Chaque dépistage est un acte de courage.
Le projet des hammams : une prévention à visage humain
Dans le cadre du mois rose, une idée audacieuse circule :
former les travailleuses des hammams et des salles de massage à repérer les signes suspects et à encourager les femmes à s’auto-examiner.
Ces femmes, souvent issues de milieux modestes, ont une proximité unique avec les usagers des hammams.
Leur regard, leur parole, leur tact peuvent devenir des relais essentiels de la santé féminine.
“Nous ne demandons pas qu’elles deviennent des médecins,” explique une responsable d’association de lutte contre le cancer.
“Mais qu’elles deviennent des messagères.
Des femmes qui parlent aux femmes, avec les mots du cœur et la pudeur de la culture.”
En Tunisie, ce modèle existe déjà — et il fonctionne.
Les “assistantes de hammam” y sont devenues les sentinelles de la prévention.
Résultat : des cancers détectés plus tôt, des traitements plus légers, et des vies sauvées.
Dr Boumehdi , radiologue marocain : “Entre science et humanité”
Dans son bureau, la Dr BOUMEHDI affiche sur le mur un ruban rose et une phrase :
“La science sans humanité est une lumière sans chaleur.”
Elle soutient pleinement l’idée d’intégrer la prévention dans les lieux du quotidien.
“Le hammam, dit-elle, c’est un espace où les femmes baissent la garde, où elles sont elles-mêmes.
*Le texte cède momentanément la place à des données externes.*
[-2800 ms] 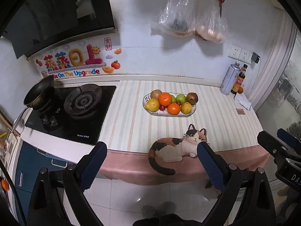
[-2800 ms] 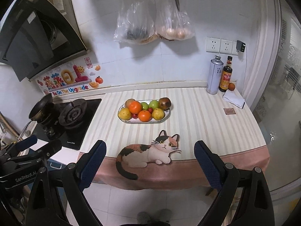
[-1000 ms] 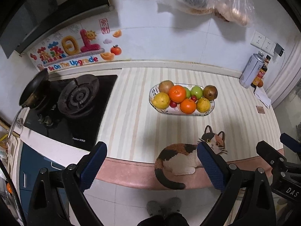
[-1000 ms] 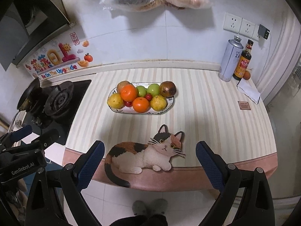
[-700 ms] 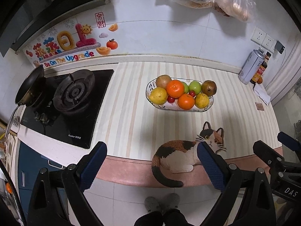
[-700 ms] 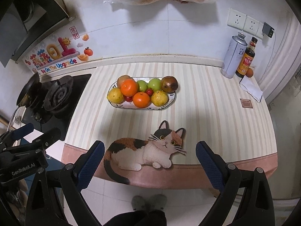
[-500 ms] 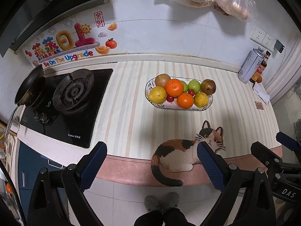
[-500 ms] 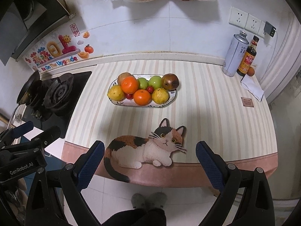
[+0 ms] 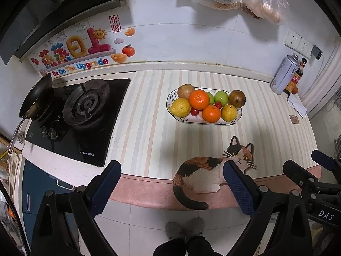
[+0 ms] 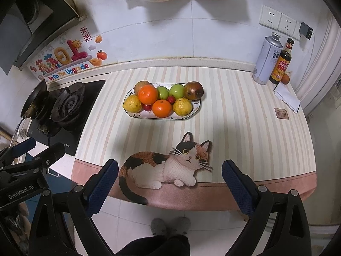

C’est là que la parole peut naître, que la peur se dissipe. Si nous voulons sauver plus de vies, il faut aller vers elles, là où elles vivent.”
Son message est clair : la santé communautaire doit être féminine, inclusive et culturelle.
Un Maroc de solidarité et de vigilance
L’idée d’un programme national de formation — baptisé “Les Mains du Bien” — prend forme dans les milieux médicaux et associatifs.
Elle rassemblerait le ministère de la Santé, les associations de lutte contre le cancer, les cliniques privées, les radiologues et les organisations féminines.
Un projet à double portée :
médicale, en favorisant la détection précoce ;
sociale, en valorisant des métiers souvent invisibles.
Dans un pays où le mot “sein” reste parfois difficile à prononcer, cette approche douce et enracinée pourrait briser les tabous sans heurter les traditions.
Entre vapeur et espérance
Revenons à Khadija.
Ce matin d’octobre, elle frotte le dos d’une cliente, l’eau chaude ruisselle, la vapeur danse.
Elle parle doucement :
“Ma sœur, prends soin de ton corps. Va voir ton médecin, fais ta radio. C’est important.”
Dans son geste, il y a la tendresse du soin, la sagesse du vécu, et un message universel :
la vie mérite qu’on la touche, qu’on la protège, qu’on la célèbre.
Octobre rose n’est pas qu’un mois de prévention.
C’est un mois d’amour, de vigilance et de courage partagé.